Iberdrola, which already holds a 39% stake in Neoenergia, will as a result become one of the largest electricity companies in Brazil. The transaction, agreed with current owner AEI, is pending approval from Brazilian regulator ANEEL.
Elektro is one of the major electricity providers in Brazil, operating (see map) in the states Sao Paulo, where it is the third largest distributor, and Mato Grosso. It has 2.17 million customers supplying more than 11,000 GWh in 2009 through a network of 105,792 kilometers.
The transaction is fully consistent with current strategy focussed on continued international expansion in markets with high growth protential and regulatory stability (such as United States, Brazil, United Kingdom, Mexico), offering greater predictability regarding revenues and also low risk.

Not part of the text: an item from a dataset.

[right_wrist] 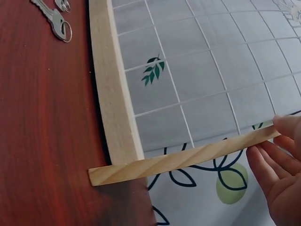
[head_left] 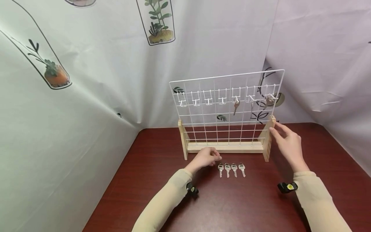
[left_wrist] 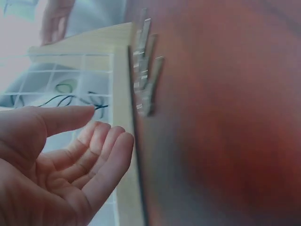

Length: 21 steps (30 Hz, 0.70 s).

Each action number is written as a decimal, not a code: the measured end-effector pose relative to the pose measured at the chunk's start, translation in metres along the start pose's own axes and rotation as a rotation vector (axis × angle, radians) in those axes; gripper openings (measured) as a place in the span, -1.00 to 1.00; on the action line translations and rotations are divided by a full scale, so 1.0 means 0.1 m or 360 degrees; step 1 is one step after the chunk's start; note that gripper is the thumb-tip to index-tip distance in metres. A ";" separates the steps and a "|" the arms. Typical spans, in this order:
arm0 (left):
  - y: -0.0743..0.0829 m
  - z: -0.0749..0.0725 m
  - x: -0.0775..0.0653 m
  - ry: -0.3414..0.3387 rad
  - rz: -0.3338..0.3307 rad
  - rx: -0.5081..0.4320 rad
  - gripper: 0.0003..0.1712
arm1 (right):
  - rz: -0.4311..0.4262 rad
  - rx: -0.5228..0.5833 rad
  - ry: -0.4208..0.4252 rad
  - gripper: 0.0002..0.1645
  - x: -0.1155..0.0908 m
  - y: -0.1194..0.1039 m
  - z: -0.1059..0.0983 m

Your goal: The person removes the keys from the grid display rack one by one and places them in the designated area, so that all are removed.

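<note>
L grip (head_left: 206, 157) hangs loosely curled, thumb apart from fingertips, nothing in it; R grip (head_left: 288, 145) pinches R post (head_left: 268, 145) of rack (head_left: 226, 148), thumb opp. fingers. Four keys (head_left: 227, 168) lie on desk (head_left: 249, 206) just R of L grip's fingertips, so L is nearer; long axes run approx. front-to-back, heads twd. rack. Look: silver, flat, ringed, in a neat L-to-R row.
</note>
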<state>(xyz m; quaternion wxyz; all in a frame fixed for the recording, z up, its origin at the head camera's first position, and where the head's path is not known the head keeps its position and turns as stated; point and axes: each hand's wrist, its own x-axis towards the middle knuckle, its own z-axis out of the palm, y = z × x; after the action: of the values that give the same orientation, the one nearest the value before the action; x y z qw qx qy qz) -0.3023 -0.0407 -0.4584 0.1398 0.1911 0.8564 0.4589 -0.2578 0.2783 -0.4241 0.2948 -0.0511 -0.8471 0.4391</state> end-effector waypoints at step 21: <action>0.69 -0.46 0.22 0.0426 0.0547 -0.0151 -0.66 | 0.0068 -0.0006 0.0022 -0.44 -0.10 0.04 0.02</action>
<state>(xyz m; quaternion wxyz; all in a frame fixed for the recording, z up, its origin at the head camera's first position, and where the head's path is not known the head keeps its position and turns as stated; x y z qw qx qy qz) -0.3271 -0.0297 -0.3775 -0.0466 0.2647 0.7997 0.5369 -0.2516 0.2756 -0.4330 0.2909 -0.0728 -0.8447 0.4433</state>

This strategy has also been reflected in divestment of non-strategic assets during 2010, including U.S. gas subsidiaries in Connecticut and Massachusetts and other assets in Chile and Guatemala. The Company has redirected activity towards key projects for future development such as the Maine transmission project upgrading connections between this state and Canada, (MPRP) and the purchase of Elektro.
The acquisition reinforces Iberdrola’s presence in a country whose growth potential is among the highest in the region and positions it to take advantage of future business opportunities in Brazil, where it has had a presence since 1997.

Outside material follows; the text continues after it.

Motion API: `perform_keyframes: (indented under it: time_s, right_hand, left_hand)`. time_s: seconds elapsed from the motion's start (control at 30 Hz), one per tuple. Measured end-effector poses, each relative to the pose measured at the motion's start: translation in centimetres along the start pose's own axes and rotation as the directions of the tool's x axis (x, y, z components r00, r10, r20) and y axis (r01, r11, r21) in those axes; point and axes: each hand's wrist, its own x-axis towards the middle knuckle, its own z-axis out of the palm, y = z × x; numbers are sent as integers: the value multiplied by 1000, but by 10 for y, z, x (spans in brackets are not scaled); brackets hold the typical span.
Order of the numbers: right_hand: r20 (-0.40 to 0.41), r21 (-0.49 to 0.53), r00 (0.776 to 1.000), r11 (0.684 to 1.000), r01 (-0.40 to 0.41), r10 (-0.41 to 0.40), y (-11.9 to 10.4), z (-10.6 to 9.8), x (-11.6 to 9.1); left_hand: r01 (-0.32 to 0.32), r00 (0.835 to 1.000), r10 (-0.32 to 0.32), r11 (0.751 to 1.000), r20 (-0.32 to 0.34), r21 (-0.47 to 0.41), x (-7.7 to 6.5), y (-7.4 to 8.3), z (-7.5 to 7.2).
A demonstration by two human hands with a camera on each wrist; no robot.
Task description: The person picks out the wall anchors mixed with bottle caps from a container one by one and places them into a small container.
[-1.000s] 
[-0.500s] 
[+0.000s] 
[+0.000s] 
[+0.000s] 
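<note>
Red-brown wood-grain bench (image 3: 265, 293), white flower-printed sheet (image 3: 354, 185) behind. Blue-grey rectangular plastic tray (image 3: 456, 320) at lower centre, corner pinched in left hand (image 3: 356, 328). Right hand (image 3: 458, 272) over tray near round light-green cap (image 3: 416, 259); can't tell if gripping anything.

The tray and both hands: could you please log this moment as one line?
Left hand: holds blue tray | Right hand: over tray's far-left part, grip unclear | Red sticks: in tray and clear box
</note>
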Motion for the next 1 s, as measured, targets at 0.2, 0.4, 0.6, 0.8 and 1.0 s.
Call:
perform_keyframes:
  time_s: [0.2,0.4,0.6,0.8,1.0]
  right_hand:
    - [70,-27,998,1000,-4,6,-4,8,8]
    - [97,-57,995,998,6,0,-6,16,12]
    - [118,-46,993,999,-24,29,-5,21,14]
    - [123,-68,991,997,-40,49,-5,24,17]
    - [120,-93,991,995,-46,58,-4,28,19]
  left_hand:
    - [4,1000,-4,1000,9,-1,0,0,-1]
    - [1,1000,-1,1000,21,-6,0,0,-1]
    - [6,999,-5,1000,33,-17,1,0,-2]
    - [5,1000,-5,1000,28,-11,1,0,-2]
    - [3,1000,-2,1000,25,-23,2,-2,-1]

Pro forma 2009 results for Neoenergia and Elektro show combined revenues of more than 14.4 billion reais, Ebitda of 3.399 billion and net profit of 2.072 billion. Together, they have 10.9 million points of electricity supply.
The impact on Iberdrola accounts, based on pro forma 2009 figures is significant. Revenues rise 7.3% to €26.349 billion, Ebitda by 9% to 7.149 billion, and net earnings by 7.6% to nearly 3.04 billion. The customer base would have stood at 25.9 million (+8.6 million).
Consolidating Elektro accounts for 2009 raises the pro forma proportion of Ebitda coming from regulated businesses to 66% from 64% otherwise, and would also have altered the breakdown of contribution by business and geographical area.
Iberdrola built more renewable capacity in 2010 than any other utility in the world, bringing 39 new wind energy facilities on stream in eight countries with total capacity of 1,780 megawatts (MW). This has helped strengthen the company’s status as the global leader in renewable energies by capacity and output.
Close to 60% of capacity additions were in the US, where Iberdrola commissioned 18 new wind power plants in 2010 with combined capacity of 1,043 MW.
The company also entered into long-term power purchase agreements (PPAs) for 700 MW of its wind farm output, ensuring revenues from these plants going forward.